Paul - La résurrection de James Paul McCartney (1969-1973)
L
ondres, 1969. Depuis quelques années, l’auteur de Hey Jude s’est imposé comme moteur créatif des Beatles. Les disques se vendent par millions et les fans adulent les quatre garçons dans le vent. Le bassiste, autoritaire et perfectionniste, n’a visiblement pas su entendre les notes discordantes de ses trois acolytes. Une fois la rupture consommée et pas tout à fait digérée, il se reconstruit professionnellement, musicalement et personnellement. Ses premiers disques sont jugés durement par la critique et le public le perçoit comme le mouton noir du quatuor.
Paul – La résurrection de James Paul McCartney (1969-1973) est le livre d’un aficionado. Hervé Bourhis a d’ailleurs déjà publié Le petit livre des Beatles et scénarisé Retour à Liverpool.
Le projet se concentre sur une période teintée de litiges avec les copains, de dépression, de retour aux sources (nouvelle formation et spectacles improvisés), puis d’un succès retrouvé. La structure, classique, apparaît calquée sur celle de tous les contes : un héros (Paul McCartney, Rocky Balboa, Le comte de Monte-Christo, Charles de Gaule, etc.), subit une défaite cinglante, vit une traversée du désert, se relève les manches et renoue avec le succès.

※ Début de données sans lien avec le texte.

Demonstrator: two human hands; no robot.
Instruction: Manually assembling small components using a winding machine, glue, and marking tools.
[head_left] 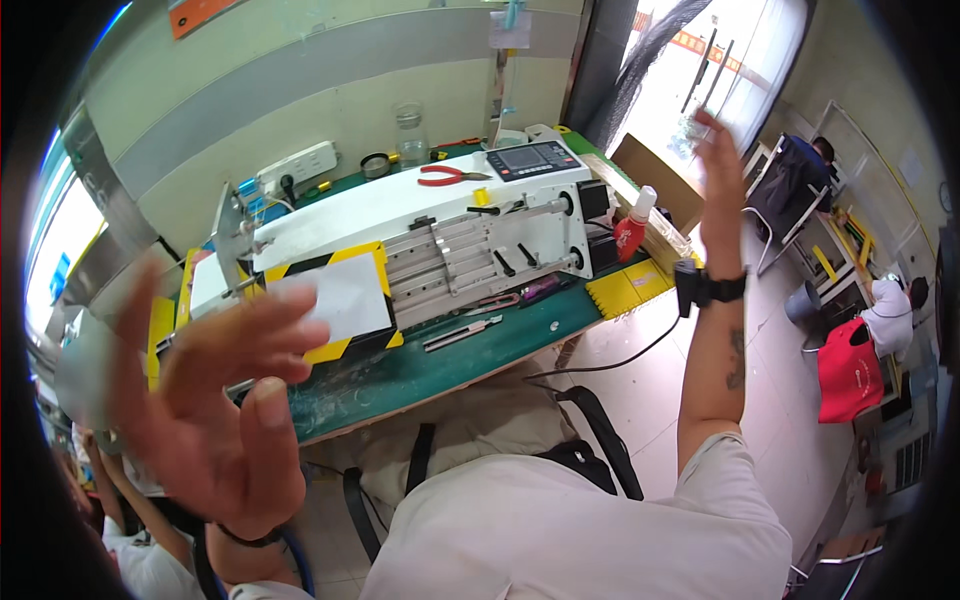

Tandis que le charismatique John Lennon hausse le tempo en entreprenant une croisade messianique pour la paix et qu’il vibre à la célébrité, son compère reste fidèle à sa mélodie intérieure. L’album le présente d’ailleurs comme un créateur audacieux et sincère, ayant le cran de se réinventer, sans revendiquer l’héritage de son célèbre groupe. L’auteur admire visiblement le chanteur, mais évite de sombrer dans l’hagiographie. Il rappelle qu’il a imposé des chansons médiocres (Ob-La-Di, Ob-La-Da, Maxwell’s Silver Hammer), alors qu’il dédaignait le travail de George Harrison et souligne qu’il a négocié des ententes avantageuses, sans en faire profiter ses collègues. S’ajoutent la dépression et l’alcoolisme.
Le dessin est une réussite. Tantôt caricatural, tantôt réaliste, mais généralement relâché, il traduit l’instabilité d’un artiste qui se cherche, sa perte de repères et sa confusion. Bien qu’il demeure aisément reconnaissable, le visage du héros fluctue d’une vignette à l’autre. Un peu comme s’il se révélait finalement trop banal, alors que les lunettes et le nez aquilin de John Lennon lui assurent une reconnaissance instantanée.
Les couleurs, parfois aussi stridentes qu’un riff sous acide, se veulent un clin d’œil à l’ère psychédéliques. Il y a toutefois là une fausse note, puisque, pour le protagoniste, le début des années 1970 correspond plutôt au retour à la terre.
Une bande dessinée bien orchestrée, pour redonner au musicien sa juste place dans la symphonie du rock.